Data for analysis section start

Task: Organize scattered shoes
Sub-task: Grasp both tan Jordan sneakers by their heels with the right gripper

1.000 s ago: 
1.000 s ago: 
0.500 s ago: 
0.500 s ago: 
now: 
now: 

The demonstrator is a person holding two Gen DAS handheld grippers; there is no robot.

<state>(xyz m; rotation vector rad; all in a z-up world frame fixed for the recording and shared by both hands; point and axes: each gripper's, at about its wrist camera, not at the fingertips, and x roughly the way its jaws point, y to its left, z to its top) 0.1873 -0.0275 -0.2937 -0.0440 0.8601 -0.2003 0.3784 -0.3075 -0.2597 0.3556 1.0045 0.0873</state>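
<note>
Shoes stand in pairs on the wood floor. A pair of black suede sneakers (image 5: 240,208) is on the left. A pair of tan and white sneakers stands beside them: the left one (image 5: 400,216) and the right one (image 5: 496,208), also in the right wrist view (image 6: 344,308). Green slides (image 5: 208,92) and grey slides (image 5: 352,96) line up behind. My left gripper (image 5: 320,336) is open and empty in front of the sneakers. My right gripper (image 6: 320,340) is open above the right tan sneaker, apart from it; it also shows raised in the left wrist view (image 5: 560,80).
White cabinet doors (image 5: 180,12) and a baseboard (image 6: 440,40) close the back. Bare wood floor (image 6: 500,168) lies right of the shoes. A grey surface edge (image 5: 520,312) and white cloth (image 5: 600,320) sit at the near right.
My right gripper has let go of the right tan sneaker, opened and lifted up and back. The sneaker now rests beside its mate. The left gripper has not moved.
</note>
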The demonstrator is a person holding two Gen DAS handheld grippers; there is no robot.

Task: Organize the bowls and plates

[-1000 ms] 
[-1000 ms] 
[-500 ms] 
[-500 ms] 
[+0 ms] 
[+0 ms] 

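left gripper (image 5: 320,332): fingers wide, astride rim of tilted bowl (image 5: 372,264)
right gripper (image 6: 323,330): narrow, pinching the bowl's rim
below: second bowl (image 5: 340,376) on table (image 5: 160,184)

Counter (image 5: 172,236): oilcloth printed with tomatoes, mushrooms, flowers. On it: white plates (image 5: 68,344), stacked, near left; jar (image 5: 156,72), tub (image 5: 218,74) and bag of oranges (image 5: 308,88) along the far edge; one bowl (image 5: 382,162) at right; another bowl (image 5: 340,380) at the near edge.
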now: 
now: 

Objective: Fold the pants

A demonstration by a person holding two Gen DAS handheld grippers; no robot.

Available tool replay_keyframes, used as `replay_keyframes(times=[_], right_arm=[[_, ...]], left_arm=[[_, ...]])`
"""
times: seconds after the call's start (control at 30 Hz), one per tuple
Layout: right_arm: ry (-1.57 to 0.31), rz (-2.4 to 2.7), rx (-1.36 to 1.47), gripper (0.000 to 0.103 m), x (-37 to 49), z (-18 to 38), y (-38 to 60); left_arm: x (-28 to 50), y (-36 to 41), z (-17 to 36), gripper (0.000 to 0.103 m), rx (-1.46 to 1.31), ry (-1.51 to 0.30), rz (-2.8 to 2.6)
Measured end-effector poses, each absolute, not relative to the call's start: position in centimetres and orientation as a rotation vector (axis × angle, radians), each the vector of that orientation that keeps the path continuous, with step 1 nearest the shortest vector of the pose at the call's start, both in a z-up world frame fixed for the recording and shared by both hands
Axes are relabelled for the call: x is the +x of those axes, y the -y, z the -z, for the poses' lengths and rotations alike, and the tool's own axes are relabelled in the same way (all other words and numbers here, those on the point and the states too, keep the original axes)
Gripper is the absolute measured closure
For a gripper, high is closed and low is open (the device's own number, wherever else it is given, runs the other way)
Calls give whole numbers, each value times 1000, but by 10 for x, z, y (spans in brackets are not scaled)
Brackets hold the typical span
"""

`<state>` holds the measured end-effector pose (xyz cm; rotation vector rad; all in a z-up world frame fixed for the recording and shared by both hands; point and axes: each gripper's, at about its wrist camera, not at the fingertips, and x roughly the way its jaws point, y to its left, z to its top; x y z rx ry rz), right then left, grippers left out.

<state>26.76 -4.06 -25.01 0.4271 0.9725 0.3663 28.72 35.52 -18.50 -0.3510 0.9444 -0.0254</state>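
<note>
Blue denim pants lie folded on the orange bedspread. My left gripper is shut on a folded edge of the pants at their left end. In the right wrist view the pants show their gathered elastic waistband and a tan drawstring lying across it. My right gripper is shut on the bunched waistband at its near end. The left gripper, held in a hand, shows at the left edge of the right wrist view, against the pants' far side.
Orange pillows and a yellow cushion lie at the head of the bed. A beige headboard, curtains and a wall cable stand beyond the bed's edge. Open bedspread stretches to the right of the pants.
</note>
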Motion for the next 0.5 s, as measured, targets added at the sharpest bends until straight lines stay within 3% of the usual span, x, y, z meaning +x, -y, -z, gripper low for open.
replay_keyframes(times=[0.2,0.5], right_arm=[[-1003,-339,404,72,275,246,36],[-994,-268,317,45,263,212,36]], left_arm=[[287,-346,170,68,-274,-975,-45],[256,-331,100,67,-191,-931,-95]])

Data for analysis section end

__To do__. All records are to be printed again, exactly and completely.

__Answer to this problem__.
Task: Organize scattered shoes
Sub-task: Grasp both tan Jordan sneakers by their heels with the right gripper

1.000 s ago: 
1.000 s ago: 
0.500 s ago: 
0.500 s ago: 
now: 
now: 

The demonstrator is a person holding two Gen DAS handheld grippers; there is no robot.

<state>(xyz m; rotation vector rad; all in a z-up world frame fixed for the recording and shared by both hands; point and axes: each gripper's, at about its wrist camera, not at the fingertips, and x roughly the way its jaws point, y to its left, z to its top) 0.1873 -0.0275 -0.2937 -0.0440 0.8601 -0.2003 0.3784 -0.3075 -0.2597 0.3556 1.0045 0.0873</state>
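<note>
Shoes stand in pairs on the wood floor. A pair of black suede sneakers (image 5: 240,208) is on the left. A pair of tan and white sneakers stands beside them: the left one (image 5: 400,216) and the right one (image 5: 496,208), also in the right wrist view (image 6: 344,308). Green slides (image 5: 208,92) and grey slides (image 5: 352,96) line up behind. My left gripper (image 5: 320,336) is open and empty in front of the sneakers. My right gripper (image 6: 320,340) is open above the right tan sneaker, apart from it; it also shows raised in the left wrist view (image 5: 560,80).
White cabinet doors (image 5: 180,12) and a baseboard (image 6: 440,40) close the back. Bare wood floor (image 6: 500,168) lies right of the shoes. A grey surface edge (image 5: 520,312) and white cloth (image 5: 600,320) sit at the near right.
My right gripper has let go of the right tan sneaker, opened and lifted up and back. The sneaker now rests beside its mate. The left gripper has not moved.
</note>
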The demonstrator is a person holding two Gen DAS handheld grippers; there is no robot.

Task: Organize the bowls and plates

[-1000 ms] 
[-1000 ms] 
[-500 ms] 
[-500 ms] 
[+0 ms] 
[+0 ms] 

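left gripper (image 5: 320,332): fingers wide, astride rim of tilted bowl (image 5: 372,264)
right gripper (image 6: 323,330): narrow, pinching the bowl's rim
below: second bowl (image 5: 340,376) on table (image 5: 160,184)

Counter (image 5: 172,236): oilcloth printed with tomatoes, mushrooms, flowers. On it: white plates (image 5: 68,344), stacked, near left; jar (image 5: 156,72), tub (image 5: 218,74) and bag of oranges (image 5: 308,88) along the far edge; one bowl (image 5: 382,162) at right; another bowl (image 5: 340,380) at the near edge.
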now: 
now: 

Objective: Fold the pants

A demonstration by a person holding two Gen DAS handheld grippers; no robot.

Available tool replay_keyframes, used as `replay_keyframes(times=[_], right_arm=[[_, ...]], left_arm=[[_, ...]])`
"""
times: seconds after the call's start (control at 30 Hz), one per tuple
Layout: right_arm: ry (-1.57 to 0.31), rz (-2.4 to 2.7), rx (-1.36 to 1.47), gripper (0.000 to 0.103 m), x (-37 to 49), z (-18 to 38), y (-38 to 60); left_arm: x (-28 to 50), y (-36 to 41), z (-17 to 36), gripper (0.000 to 0.103 m), rx (-1.46 to 1.31), ry (-1.51 to 0.30), rz (-2.8 to 2.6)
Measured end-effector poses, each absolute, not relative to the call's start: position in centimetres and orientation as a rotation vector (axis × angle, radians), each the vector of that orientation that keeps the path continuous, with step 1 nearest the shortest vector of the pose at the call's start, both in a z-up world frame fixed for the recording and shared by both hands
Axes are relabelled for the call: x is the +x of those axes, y the -y, z the -z, for the poses' lengths and rotations alike, and the tool's own axes are relabelled in the same way (all other words and numbers here, those on the point and the states too, keep the original axes)
Gripper is the absolute measured closure
For a gripper, high is closed and low is open (the device's own number, wherever else it is given, runs the other way)
Calls give whole numbers, each value times 1000, but by 10 for x, z, y (spans in brackets are not scaled)
Brackets hold the typical span
"""

`<state>` holds the measured end-effector pose (xyz cm; rotation vector rad; all in a z-up world frame fixed for the recording and shared by both hands; point and axes: each gripper's, at about its wrist camera, not at the fingertips, and x roughly the way its jaws point, y to its left, z to its top; x y z rx ry rz), right then left, grippers left out.

<state>26.76 -4.06 -25.01 0.4271 0.9725 0.3663 28.72 35.52 -18.50 -0.3510 0.9444 -0.0254</state>
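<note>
Blue denim pants lie folded on the orange bedspread. My left gripper is shut on a folded edge of the pants at their left end. In the right wrist view the pants show their gathered elastic waistband and a tan drawstring lying across it. My right gripper is shut on the bunched waistband at its near end. The left gripper, held in a hand, shows at the left edge of the right wrist view, against the pants' far side.
Orange pillows and a yellow cushion lie at the head of the bed. A beige headboard, curtains and a wall cable stand beyond the bed's edge. Open bedspread stretches to the right of the pants.
</note>
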Motion for the next 0.5 s, as measured, targets added at the sharpest bends until straight lines stay within 3% of the usual span, x, y, z meaning +x, -y, -z, gripper low for open.
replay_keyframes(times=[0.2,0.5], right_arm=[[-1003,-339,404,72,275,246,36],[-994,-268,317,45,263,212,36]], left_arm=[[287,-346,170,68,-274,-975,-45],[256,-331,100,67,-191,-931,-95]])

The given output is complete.